(Problem to solve): Check every line below for the word "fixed" and copy the ones that have it.

(Supplied material):
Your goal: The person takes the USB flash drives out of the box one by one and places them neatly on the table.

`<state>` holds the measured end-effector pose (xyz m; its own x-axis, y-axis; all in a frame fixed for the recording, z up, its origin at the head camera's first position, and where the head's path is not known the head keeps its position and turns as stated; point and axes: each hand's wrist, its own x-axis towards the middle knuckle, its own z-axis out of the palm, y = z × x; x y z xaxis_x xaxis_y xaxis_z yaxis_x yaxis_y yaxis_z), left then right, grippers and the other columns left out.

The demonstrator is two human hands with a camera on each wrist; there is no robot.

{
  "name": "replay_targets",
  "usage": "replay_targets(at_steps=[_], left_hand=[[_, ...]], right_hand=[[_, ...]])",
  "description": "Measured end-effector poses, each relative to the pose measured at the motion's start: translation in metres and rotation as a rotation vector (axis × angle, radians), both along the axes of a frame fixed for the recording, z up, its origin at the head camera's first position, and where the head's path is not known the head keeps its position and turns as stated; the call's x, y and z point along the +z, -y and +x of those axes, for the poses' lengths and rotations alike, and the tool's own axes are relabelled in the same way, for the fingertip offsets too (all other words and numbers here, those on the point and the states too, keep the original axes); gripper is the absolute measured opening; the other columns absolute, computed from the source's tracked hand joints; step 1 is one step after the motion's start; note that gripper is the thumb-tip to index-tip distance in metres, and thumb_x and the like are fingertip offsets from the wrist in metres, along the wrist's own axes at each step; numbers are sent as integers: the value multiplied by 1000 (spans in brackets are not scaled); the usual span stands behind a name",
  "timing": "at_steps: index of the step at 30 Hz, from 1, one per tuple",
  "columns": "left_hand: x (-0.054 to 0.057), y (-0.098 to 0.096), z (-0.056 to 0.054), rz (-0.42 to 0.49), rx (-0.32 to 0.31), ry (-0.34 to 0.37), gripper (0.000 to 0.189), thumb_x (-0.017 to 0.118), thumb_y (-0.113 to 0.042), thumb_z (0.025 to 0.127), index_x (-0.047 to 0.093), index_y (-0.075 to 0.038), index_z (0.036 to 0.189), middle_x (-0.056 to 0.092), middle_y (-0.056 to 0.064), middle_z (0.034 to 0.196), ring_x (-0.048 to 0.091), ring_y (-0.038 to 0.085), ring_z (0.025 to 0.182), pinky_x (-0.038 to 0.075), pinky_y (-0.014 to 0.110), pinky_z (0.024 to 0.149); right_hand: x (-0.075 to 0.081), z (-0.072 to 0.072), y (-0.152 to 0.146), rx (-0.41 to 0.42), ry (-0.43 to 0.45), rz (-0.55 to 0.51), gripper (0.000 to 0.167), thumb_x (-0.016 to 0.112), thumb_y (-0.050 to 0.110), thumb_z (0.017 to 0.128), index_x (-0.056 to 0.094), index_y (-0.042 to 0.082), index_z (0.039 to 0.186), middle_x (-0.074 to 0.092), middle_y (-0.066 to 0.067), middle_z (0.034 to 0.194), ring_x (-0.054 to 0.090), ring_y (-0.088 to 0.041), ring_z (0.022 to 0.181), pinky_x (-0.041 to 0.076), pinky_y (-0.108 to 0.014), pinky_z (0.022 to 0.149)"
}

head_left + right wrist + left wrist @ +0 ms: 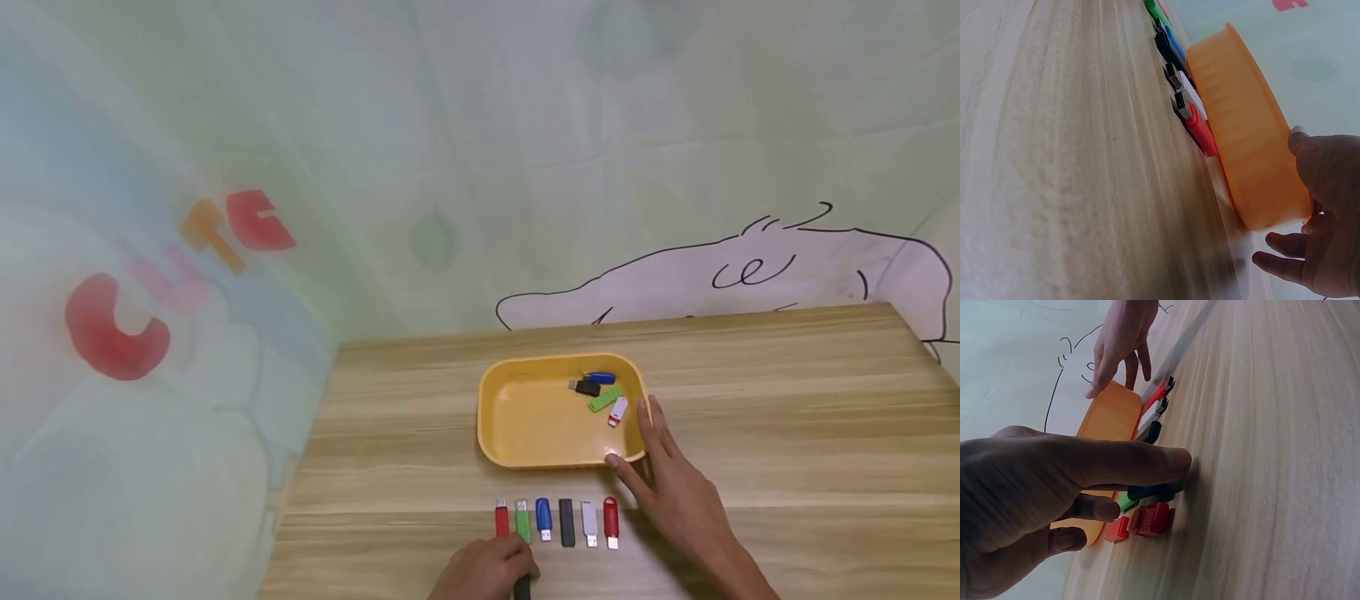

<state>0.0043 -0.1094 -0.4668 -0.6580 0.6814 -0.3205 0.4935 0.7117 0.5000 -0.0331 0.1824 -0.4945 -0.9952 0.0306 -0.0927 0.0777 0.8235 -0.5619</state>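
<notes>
My left hand [483,571] is low in the head view, fingers curled at a black USB stick [522,587] that it pinches close over the table. In the left wrist view a digit partly hides that black stick [1154,490], and a ridged red stick [1154,520] lies beside it. My right hand [686,500] grips the near right corner of a yellow tray [525,458], thumb at the near rim, fingers along the right side. Before the tray runs a row of USB sticks: red [502,521], green [522,525], blue [543,517], black [567,522], silver [589,521], red [611,518].
Inside the tray, toward its right side, lie a blue stick [602,378], a black one [587,388], a green one [604,399] and a white-and-red one [617,412]. The wooden table [787,400] meets a printed cloth [450,167] behind and at left.
</notes>
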Motion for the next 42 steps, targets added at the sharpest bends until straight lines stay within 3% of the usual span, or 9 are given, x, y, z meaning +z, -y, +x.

(Completed task):
`<state>` holds the measured end-effector pose (xyz m; its own x-axis, y-axis; all in a frame fixed for the recording, z up, its origin at the head camera's first position, and where the head's path is not known the head keeps its position and turns as stated; point and axes: each hand's wrist, its own x-axis towards the middle knuckle, its own z-axis out of the palm, y = z × x; x y z xaxis_x xaxis_y xaxis_z yaxis_x yaxis_y yaxis_z), left then right, grippers and the other columns left out.
  "description": "Measured end-effector poses, each relative to the pose measured at the motion's start: translation in metres and rotation as a rotation vector (axis × angle, radians), both along the axes of a frame fixed for the recording, z up, its origin at the head camera's first position, and where the head's path is not known the head keeps its position and turns as stated; the call's x, y and z point along the +z, -y and +x of those axes, for the poses' lengths and rotations alike, and the tool's own axes are relabelled in the same way, for the fingertip offsets too (all other words and numbers here, those on the point and the states too, keep the original axes); gripper is the absolute measured opening; the other columns absolute, computed from the source's tracked hand joints; step 1 is one step after the motion's start; note that gripper is the thumb-tip to index-tip distance in metres, and thumb_x and the like are fingertip offsets from the wrist in metres, along the wrist's own axes at each step; numbers are sent as integers: the value multiplied by 1000 (spans in brackets are not scaled); the usual span stands behind a name",

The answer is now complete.